A Taste of the Japanese Tea Ceremony @ Cotuit Center for the Arts
When: Sat May 5th
5:00 pm - 7:00 pm
Where: Cotuit Center for the Arts, 4404 Falmouth Rd, Cotuit
Color and black-and-white original prints by East Falmouth artist Evan Charney will be on exhibit at the upper level gallery at Cotuit Center for the Arts from Saturday, May 5, through June 10. There will be an opening reception for this exhibit and the lower gallery exhibit, “A Taste of the Japanese Tea Ceremony,” on Saturday, May 5, from 5 to 7 PM. All are welcome to attend.
The prints—color woodcuts and linoleum block prints, color and black-and-white wood engravings, screen prints, and combination works—depict summer landscapes, winter scenes, birds, people, especially children, and pets, both on the Cape and in Sanibel Island, Florida. Featured also are two woodcuts of Japanese kabuki dancers.

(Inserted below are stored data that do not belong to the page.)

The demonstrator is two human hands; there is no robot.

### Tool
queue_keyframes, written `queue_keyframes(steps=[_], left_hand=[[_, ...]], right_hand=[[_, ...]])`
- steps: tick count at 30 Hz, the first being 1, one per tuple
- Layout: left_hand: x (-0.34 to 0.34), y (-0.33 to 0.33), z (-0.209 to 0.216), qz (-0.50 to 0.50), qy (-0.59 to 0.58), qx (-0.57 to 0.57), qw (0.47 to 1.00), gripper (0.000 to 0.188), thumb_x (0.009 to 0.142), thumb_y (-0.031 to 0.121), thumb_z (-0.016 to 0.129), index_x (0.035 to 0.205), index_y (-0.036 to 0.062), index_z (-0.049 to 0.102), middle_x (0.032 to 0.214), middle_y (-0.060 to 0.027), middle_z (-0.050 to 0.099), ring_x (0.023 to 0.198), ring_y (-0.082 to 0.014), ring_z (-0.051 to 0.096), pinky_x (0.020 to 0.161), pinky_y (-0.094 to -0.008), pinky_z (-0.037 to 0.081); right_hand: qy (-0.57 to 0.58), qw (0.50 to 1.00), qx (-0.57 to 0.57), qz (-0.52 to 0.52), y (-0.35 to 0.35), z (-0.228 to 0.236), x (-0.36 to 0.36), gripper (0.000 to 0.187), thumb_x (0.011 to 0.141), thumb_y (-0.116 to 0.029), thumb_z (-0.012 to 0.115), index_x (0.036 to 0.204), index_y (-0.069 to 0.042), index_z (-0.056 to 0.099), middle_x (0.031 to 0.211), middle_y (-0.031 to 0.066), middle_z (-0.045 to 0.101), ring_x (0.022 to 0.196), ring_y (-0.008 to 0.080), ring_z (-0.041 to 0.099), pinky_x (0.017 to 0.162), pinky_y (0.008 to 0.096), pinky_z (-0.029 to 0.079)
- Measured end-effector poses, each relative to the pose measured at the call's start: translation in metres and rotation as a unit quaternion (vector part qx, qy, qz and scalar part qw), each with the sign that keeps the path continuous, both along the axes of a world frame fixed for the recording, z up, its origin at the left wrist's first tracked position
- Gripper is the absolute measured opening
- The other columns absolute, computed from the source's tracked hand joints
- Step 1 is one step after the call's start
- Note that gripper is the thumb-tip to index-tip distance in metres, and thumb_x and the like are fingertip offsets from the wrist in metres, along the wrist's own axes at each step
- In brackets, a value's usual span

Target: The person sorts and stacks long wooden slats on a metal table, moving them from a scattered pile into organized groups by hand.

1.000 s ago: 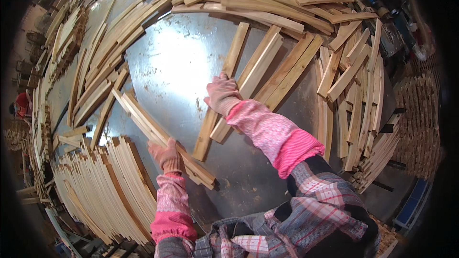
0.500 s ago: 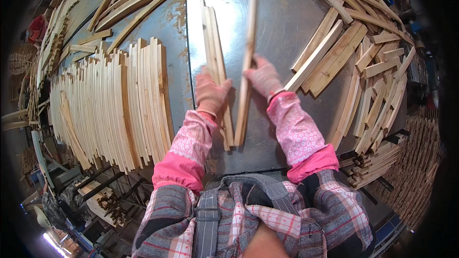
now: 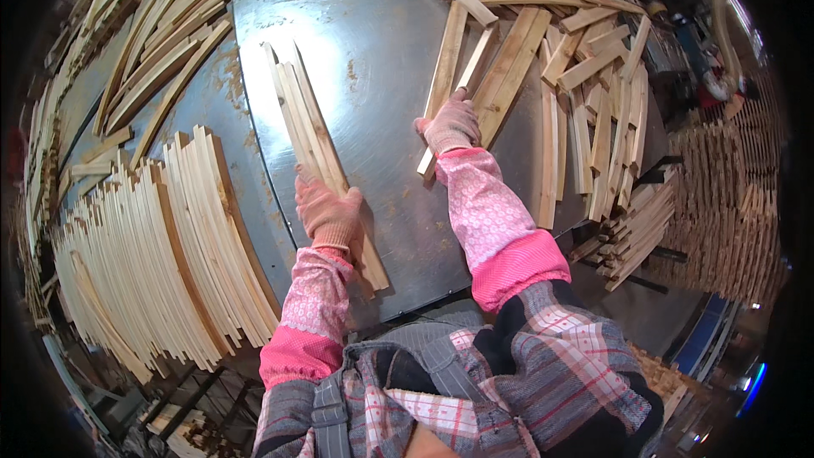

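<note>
My left hand [image 3: 326, 214], in a pale orange glove, is closed over a narrow bundle of wooden strips [image 3: 315, 131] lying on the metal tabletop. Its thumb lies along the right side of the bundle and its fingers along the left. Farther right, my right hand [image 3: 452, 125], gloved alike, closes round a light wooden strip [image 3: 476, 61]. That strip lies at the edge of a loose group of boards, between a thinner board [image 3: 448, 51] and a wide plank pair [image 3: 515, 59]. The glove hides the strip's middle.
A neat row of upright-lying strips [image 3: 161, 246] fills the table's left side. Loose strips [image 3: 161, 68] are heaped at the far left, and short offcuts [image 3: 593, 64] at the right. A seam crosses the metal table [image 3: 390, 203]. Stacked wood [image 3: 721, 203] stands beyond the right edge.
The view has turned right. My right hand has let go of its earlier strip, which now appears to lie against the bundle, and has moved right onto another strip. My left hand stays on the bundle.
</note>
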State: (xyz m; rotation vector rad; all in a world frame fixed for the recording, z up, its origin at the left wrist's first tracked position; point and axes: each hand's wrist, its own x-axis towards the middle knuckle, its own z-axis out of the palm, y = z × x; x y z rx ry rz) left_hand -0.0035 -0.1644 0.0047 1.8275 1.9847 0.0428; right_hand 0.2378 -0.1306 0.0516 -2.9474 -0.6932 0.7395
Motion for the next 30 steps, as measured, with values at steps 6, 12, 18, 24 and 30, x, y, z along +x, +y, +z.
queue_keyframes(steps=[6, 12, 18, 24, 30], left_hand=[[-0.011, 0.0, 0.007, -0.011, -0.035, 0.034, 0.999, 0.11, 0.073, 0.04, 0.079, 0.155, -0.0038, 0.019, 0.151, -0.0305, 0.037, 0.137, -0.0432, 0.041, 0.114, -0.044, 0.036], [-0.015, 0.003, 0.006, -0.014, -0.017, 0.007, 1.0, 0.113, 0.073, 0.042, 0.081, 0.155, -0.003, 0.017, 0.149, -0.0283, 0.039, 0.134, -0.0425, 0.044, 0.112, -0.0446, 0.038], [-0.006, 0.005, -0.005, 0.029, -0.022, 0.044, 0.998, 0.121, 0.071, 0.05, 0.083, 0.155, -0.0052, 0.016, 0.152, -0.0285, 0.035, 0.137, -0.0422, 0.042, 0.114, -0.0453, 0.036], [0.009, 0.001, 0.02, 0.022, 0.008, 0.002, 1.0, 0.12, 0.072, 0.049, 0.08, 0.155, -0.0075, 0.015, 0.154, -0.0274, 0.031, 0.138, -0.0399, 0.04, 0.113, -0.0443, 0.035], [0.002, 0.001, 0.008, 0.028, -0.015, 0.036, 0.999, 0.117, 0.071, 0.045, 0.081, 0.154, -0.0072, 0.018, 0.152, -0.0279, 0.036, 0.136, -0.0411, 0.042, 0.112, -0.0435, 0.037]], right_hand=[[0.063, 0.989, 0.12, -0.06, -0.08, -0.045, 0.059, 0.063, 0.076, -0.022, 0.077, 0.132, 0.0, 0.054, 0.124, 0.0216, 0.065, 0.115, 0.034, 0.064, 0.097, 0.0388, 0.052], [0.197, 0.911, 0.36, -0.049, -0.14, -0.042, -0.006, 0.059, 0.085, -0.02, 0.071, 0.137, 0.001, 0.053, 0.12, 0.0205, 0.067, 0.11, 0.0293, 0.065, 0.098, 0.0364, 0.05], [0.201, 0.935, 0.118, 0.266, -0.086, -0.025, -0.098, 0.054, 0.089, -0.026, 0.067, 0.137, -0.007, 0.053, 0.135, 0.02, 0.055, 0.126, 0.0384, 0.053, 0.109, 0.0474, 0.044], [-0.018, 1.0, 0.022, -0.01, 0.004, 0.004, 0.023, 0.085, 0.08, -0.033, 0.081, 0.144, -0.002, 0.034, 0.132, 0.0224, 0.057, 0.126, 0.0344, 0.056, 0.102, 0.0428, 0.051], [0.308, 0.908, 0.276, 0.056, -0.051, -0.046, 0.029, 0.044, 0.081, -0.013, 0.069, 0.121, 0.004, 0.059, 0.111, 0.017, 0.066, 0.107, 0.0264, 0.066, 0.089, 0.0339, 0.053]])
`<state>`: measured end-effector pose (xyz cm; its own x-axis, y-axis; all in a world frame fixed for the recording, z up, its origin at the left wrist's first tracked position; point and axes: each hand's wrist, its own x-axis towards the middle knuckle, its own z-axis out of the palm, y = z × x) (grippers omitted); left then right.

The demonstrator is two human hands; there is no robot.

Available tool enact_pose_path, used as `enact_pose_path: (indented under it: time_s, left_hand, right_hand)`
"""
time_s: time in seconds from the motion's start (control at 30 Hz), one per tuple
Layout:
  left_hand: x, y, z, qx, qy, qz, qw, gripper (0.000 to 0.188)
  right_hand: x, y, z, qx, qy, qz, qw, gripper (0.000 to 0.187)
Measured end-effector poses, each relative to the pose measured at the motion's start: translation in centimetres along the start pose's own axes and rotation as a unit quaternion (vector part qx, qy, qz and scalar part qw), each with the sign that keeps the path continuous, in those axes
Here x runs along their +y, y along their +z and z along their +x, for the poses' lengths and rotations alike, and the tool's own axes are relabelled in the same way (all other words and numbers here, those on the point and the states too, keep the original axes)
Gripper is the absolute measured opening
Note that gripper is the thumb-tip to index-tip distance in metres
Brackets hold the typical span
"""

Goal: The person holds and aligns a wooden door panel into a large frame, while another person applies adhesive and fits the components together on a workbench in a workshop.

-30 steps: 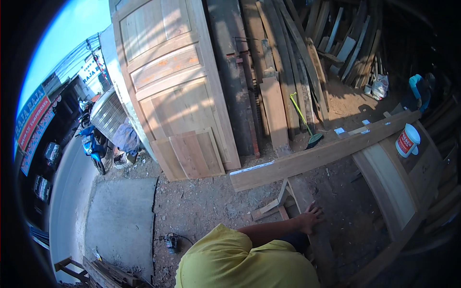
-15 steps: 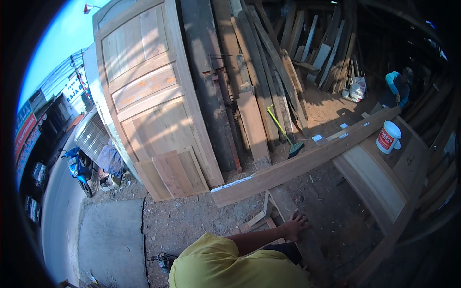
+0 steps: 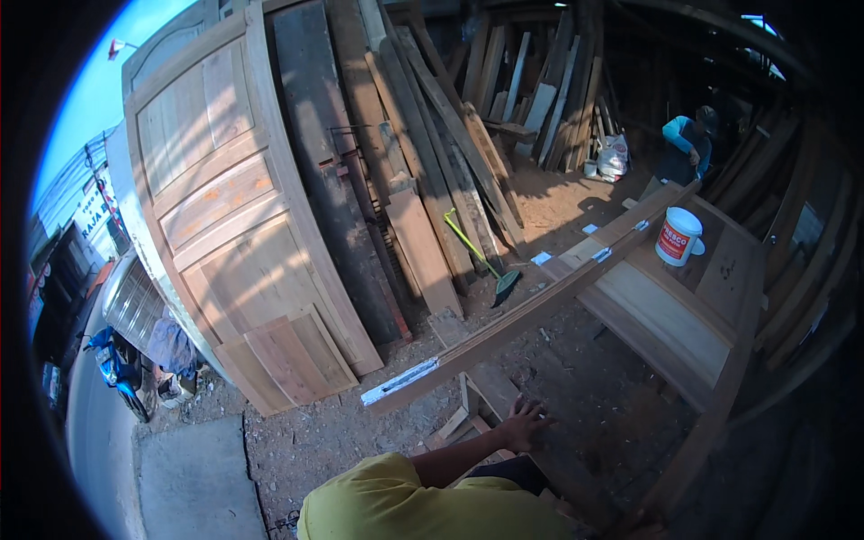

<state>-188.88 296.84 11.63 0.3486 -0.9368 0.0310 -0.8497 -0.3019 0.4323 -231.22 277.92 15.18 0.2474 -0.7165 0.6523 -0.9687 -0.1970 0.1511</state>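
My left hand [image 3: 525, 426] lies with its fingers spread on a dark wooden plank [image 3: 562, 468] below me, gripping nothing. Just beyond it a long wooden beam [image 3: 513, 326] runs from near left to far right, with white patches along its upper side. Small joined wood pieces [image 3: 461, 416] lie left of the hand. At the lower right, another long wooden piece [image 3: 706, 441] comes down into shadow. A dim shape at its near end may be my right hand [image 3: 643, 524]; its fingers cannot be made out.
A white bucket [image 3: 677, 238] stands on a wooden panel door [image 3: 666, 301]. Another panel door [image 3: 225, 180] and many boards lean upright. A green-handled broom [image 3: 472, 243] rests there. A person [image 3: 688, 144] is at the far right; a blue motorbike [image 3: 117, 369] stands by the road.
The view has swung right, so the scene sits further left. The long beam has rolled, showing more of its patched upper side. My left hand stays on the plank.
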Motion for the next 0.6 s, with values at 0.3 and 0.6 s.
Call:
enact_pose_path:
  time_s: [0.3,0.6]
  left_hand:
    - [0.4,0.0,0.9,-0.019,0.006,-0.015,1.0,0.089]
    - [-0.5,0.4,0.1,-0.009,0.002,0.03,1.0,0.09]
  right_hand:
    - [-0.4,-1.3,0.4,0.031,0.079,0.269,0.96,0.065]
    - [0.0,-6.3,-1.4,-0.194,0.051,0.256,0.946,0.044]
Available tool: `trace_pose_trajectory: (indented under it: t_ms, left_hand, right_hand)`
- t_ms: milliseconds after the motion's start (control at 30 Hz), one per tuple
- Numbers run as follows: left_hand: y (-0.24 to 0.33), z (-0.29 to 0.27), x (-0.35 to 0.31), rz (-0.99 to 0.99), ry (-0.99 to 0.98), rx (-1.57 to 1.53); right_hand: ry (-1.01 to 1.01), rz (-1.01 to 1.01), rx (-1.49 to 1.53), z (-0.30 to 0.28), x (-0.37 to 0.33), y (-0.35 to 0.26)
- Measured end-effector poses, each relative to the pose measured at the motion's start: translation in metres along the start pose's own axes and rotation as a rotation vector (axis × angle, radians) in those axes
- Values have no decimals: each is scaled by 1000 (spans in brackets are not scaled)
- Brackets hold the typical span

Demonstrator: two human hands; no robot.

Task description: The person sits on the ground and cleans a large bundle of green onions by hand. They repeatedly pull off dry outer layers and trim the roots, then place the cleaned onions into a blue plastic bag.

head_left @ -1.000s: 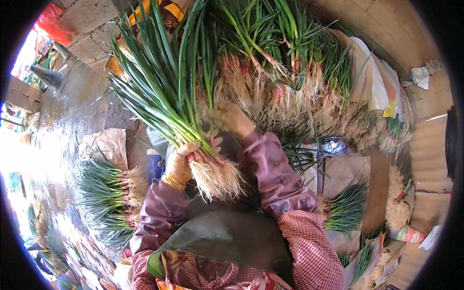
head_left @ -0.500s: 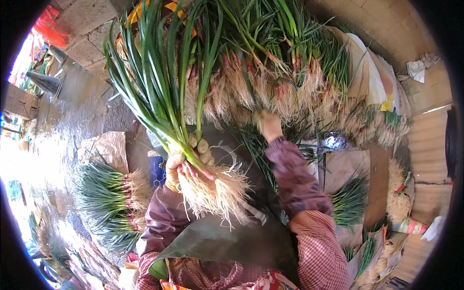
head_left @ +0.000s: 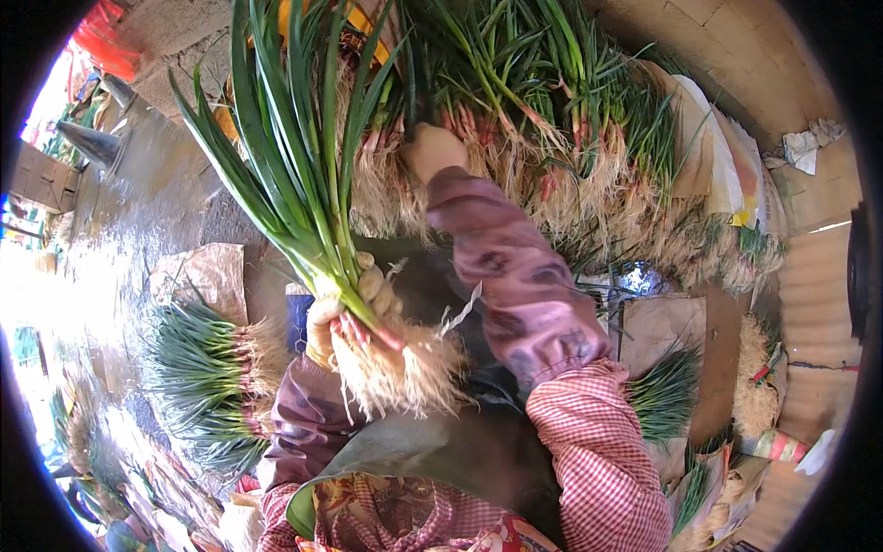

A retired pediatrician, Charney has been fascinated with printmaking his whole life, studying it at art school before going into medicine, and continuing to refine his skills when time allowed.
“It’s a work perverse art form: as much craft as art,” said Charney. “Unlike painting, the outcome in printmaking is indirect, hidden, the result uncertain until the very end. But then there is nothing as satisfying as ‘pulling’ the final print, the ‘Aha!’ moment when you lift the paper from the press and see what God hath wrought.”
Each print woodcut or linoleum block print may require carving several different images into different pieces of wood or linoleum, and several different pressings to create the desired image. Included in the exhibit is a display on how woodcuts are made, showing nine stages in the creation of his woodcut, “Red Chairs,” a vivid depiction of two red Adirondack chairs in a peaceful lakeside setting.
Mr. Chaney’s prints are in many private collections and have been selected for juried exhibitions in Rochester, New York; Baltimore, Maryland; Worcester and Cape Cod, Massachusetts; and Sanibel and Ft. Meyers, Florida. His prints have received numerous awards. His engraving of his daughter’s dog Chip, which is included in this show, was recently accepted into the national Wood Engravers Network exhibition.